### TRY IT:
At the line with "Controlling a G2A", start repeating the data, and continue line by line through the final line, exactly.

*** Block opens ***

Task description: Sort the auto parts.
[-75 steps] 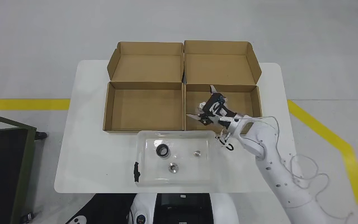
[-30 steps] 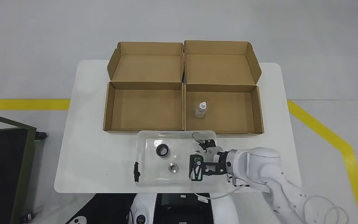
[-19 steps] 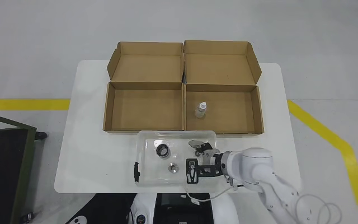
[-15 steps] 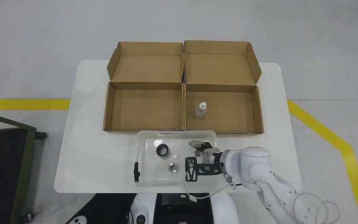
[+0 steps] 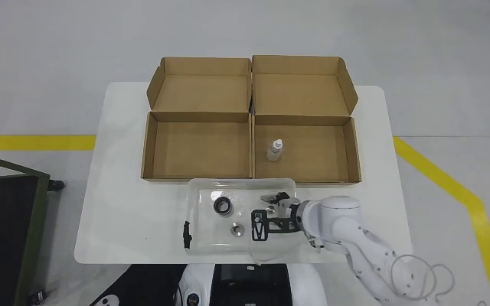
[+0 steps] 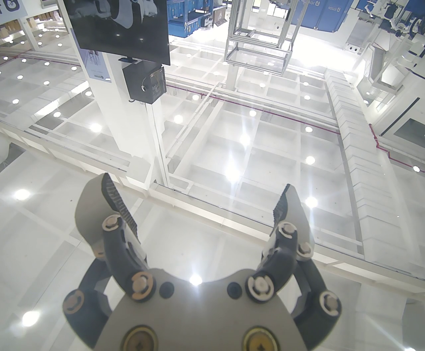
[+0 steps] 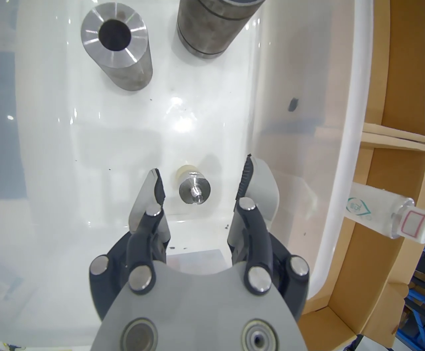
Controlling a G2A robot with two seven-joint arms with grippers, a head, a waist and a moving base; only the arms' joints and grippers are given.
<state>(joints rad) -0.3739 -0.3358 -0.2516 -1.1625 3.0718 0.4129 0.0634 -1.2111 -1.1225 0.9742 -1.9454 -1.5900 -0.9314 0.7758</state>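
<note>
Hanging inside the clear tub (image 7: pixel 345 166), the right gripper (image 7: pixel 202 186) is spread, with a small metal plug (image 7: pixel 195 191) between its fingers, untouched. A steel bushing (image 7: pixel 116 50) and a darker sleeve (image 7: pixel 215 23) stand farther ahead of its tips. The left gripper (image 6: pixel 196 206) is spread too, holding nothing.

My right gripper (image 5: pixel 262 216), jaws spread, hovers inside the clear tray (image 5: pixel 207 226) near a black ring (image 5: pixel 223 205) and a metal bushing (image 5: pixel 236 229); a small bottle (image 5: pixel 276 149) stands in the right cardboard box (image 5: pixel 321 149).
</note>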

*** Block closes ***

### RESPONSE TO THIS TASK:
Controlling a G2A robot with two seven-joint arms with grippers, a head, a waist and a moving base; only the arms' joints and grippers are given.
<state>(joints rad) -0.3739 -0.3358 -0.2516 -1.1625 3.0718 0.4129 0.0634 -1.2111 -1.1225 0.9742 -1.9454 -1.5900 -0.9314 0.7758</state>
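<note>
Hanging inside the clear tub (image 7: pixel 345 166), the right gripper (image 7: pixel 202 186) is spread, with a small metal plug (image 7: pixel 195 191) between its fingers, untouched. A steel bushing (image 7: pixel 116 50) and a darker sleeve (image 7: pixel 215 23) stand farther ahead of its tips. The left gripper (image 6: pixel 196 206) is spread too, holding nothing.

My right gripper (image 5: pixel 262 216), jaws spread, hovers inside the clear tray (image 5: pixel 207 226) near a black ring (image 5: pixel 223 205) and a metal bushing (image 5: pixel 236 229); a small bottle (image 5: pixel 276 149) stands in the right cardboard box (image 5: pixel 321 149).
</note>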

The exercise requires nothing more than what has been given.